Die Gefahr besteht tatsächlich. Gute Schüler brauchen im Prinzip keinen Unterricht. Sie können selbst lernen. Diese Corona-Zeit ist deshalb so schwierig, weil wir immer Gefahr laufen, die Schwachen zu verlieren. Die, die noch nicht gut deutsch sprechen. Die, die so arm sind, dass sie sich keine Rechner zu Hause leisten können. Oder die, die an sozialer Armut leiden, weil es zu Hause nicht gut funktioniert.

Wie schaffen Sie es, diese Kinder durch die Krise zu bringen?
Wir haben einen großen Pool an Honorarkräften, die normalerweise in der Lernförderung arbeiten. Denen haben wir schon am ersten Tag gesagt: „Wir brauchen euch.“ In einer Poststelle packen Sie individualisierte Pakete mit Lernmaterialien für Schüler, die keinen PC oder keinen Drucker haben – und sie bringen ihnen diese Pakete nach Hause. Es sind 250 bis 400 Pakete am Tag. 

Ist es damit getan?
Nein, es gibt Schüler, denen reicht es nicht, Infoblätter auszudrücken. Die müssen Dinge anfassen. Die brauchen Knete oder solche Dinge. Es gibt auch Honorarkräfte, die täglich ein bis zwei Stunden mit Schülern telefonieren, die wir durch die Krise verlieren könnten. Ich saß gerade dabei und habe mir das angehört. „So, pass mal auf, welche Zettel hast du denn zu Hause? Nimm dir doch mal den vor. O, du findest den nicht? Okay, wir suchen den jetzt gemeinsam. Guck doch mal da und da nach.“

Das klingt schon beim Zuhören anstrengend.
Das ist total anstrengend. Aber das ist auch im Alltag unsere Arbeit. Denn nicht jedes Kind ist einigermaßen gut organisiert. Wir haben Kinder, die nicht so schnell lernen. Kinder, bei denen es zu Hause chaotisch ist. Wir wollen für alle eine gute Schule sein. Wir kennen diese Form des Lernens. Wir haben sie nur an die Krise angepasst.

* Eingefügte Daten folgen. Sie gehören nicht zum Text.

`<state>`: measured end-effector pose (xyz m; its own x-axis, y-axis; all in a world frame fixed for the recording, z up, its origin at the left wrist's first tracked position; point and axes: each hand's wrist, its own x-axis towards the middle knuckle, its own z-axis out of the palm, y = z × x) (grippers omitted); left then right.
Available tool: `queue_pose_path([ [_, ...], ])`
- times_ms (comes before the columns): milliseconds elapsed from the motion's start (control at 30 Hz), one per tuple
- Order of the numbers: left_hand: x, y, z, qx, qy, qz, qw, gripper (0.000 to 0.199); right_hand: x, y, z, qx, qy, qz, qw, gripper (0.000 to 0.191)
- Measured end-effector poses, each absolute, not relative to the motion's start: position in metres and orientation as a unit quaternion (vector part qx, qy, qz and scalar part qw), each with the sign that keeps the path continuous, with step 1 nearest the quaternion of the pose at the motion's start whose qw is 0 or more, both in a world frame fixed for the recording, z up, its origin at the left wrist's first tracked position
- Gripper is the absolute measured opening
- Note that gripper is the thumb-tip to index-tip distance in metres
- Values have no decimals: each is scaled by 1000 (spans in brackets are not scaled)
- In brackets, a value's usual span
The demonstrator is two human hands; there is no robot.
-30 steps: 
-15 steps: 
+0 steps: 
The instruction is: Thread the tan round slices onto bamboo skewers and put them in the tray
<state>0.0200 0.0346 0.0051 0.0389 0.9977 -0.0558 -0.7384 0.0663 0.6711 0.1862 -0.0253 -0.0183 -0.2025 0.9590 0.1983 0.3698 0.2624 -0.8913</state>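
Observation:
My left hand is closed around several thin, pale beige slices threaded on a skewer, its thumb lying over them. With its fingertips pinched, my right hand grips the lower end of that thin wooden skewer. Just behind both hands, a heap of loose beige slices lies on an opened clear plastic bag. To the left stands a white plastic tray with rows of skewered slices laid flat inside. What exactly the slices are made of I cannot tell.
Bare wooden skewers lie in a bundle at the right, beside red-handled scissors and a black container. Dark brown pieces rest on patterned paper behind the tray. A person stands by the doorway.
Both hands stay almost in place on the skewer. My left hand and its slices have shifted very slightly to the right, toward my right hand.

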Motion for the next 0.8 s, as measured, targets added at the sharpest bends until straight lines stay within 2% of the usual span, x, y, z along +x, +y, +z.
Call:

Wieviel Prozent des Unterrichtsstoffes können Sie dadurch abdecken?
Weiß ich nicht. Ich glaube, wir dürfen uns da nicht überschätzen. Das Problem ist nicht, dass Unterrichtsstoff verpasst wird. Das ist nur für die Abiturienten wichtig. Uns ist wichtig, dass wir eine Ritualisierung des Tages beibehalten. Dass die Schüler eine Aufgabe haben. Dass wir jeden Tag mit jedem Schüler einmal in Kontakt kommen.

Deutschlands Schulen hinkten bislang bei der Digitalisierung hinterher. Wird sich das durch das Homeschooling ändern?
Kann schon sein. Wir sind ganz mutig und probieren viele Sachen aus. Und vieles ist auch schön. Aber was wir festgestellt haben, ist, dass diese Form von Digitalisierung gar nicht das ist, was unsere Schüler brauchen. Also, die Lehrer kennen doch ihre Methoden. Die wissen auch, wie man ein Youtube-Anleitungsvideo dreht. Aber sie stellen eben fest, dass so ein Video zwar lustig ist und cool. Aber wie sagt man jemandem augenzwinkernd, dass er etwas nicht kann? Das online umzusetzen, ist die große Herausforderung.

Zurück zur Late Night: Wie bewerten Ihre Schüler Ihren Coolness-Faktor als Talker?
Besser als ich gedacht hatte. Ich gehe zwischen den Clips in so einer grauen Schlunzhose und einem ausgeleierten Hoodie durch die Schule. Und dann schreibt so ein Schüler: „Wo kriegt man diesen geilen Pullover her?“ Also, dass ausgerechnet mich als Schulleiter irgendjemand auf meine Klamotten ansprechen würde, hätte ich nie gedacht.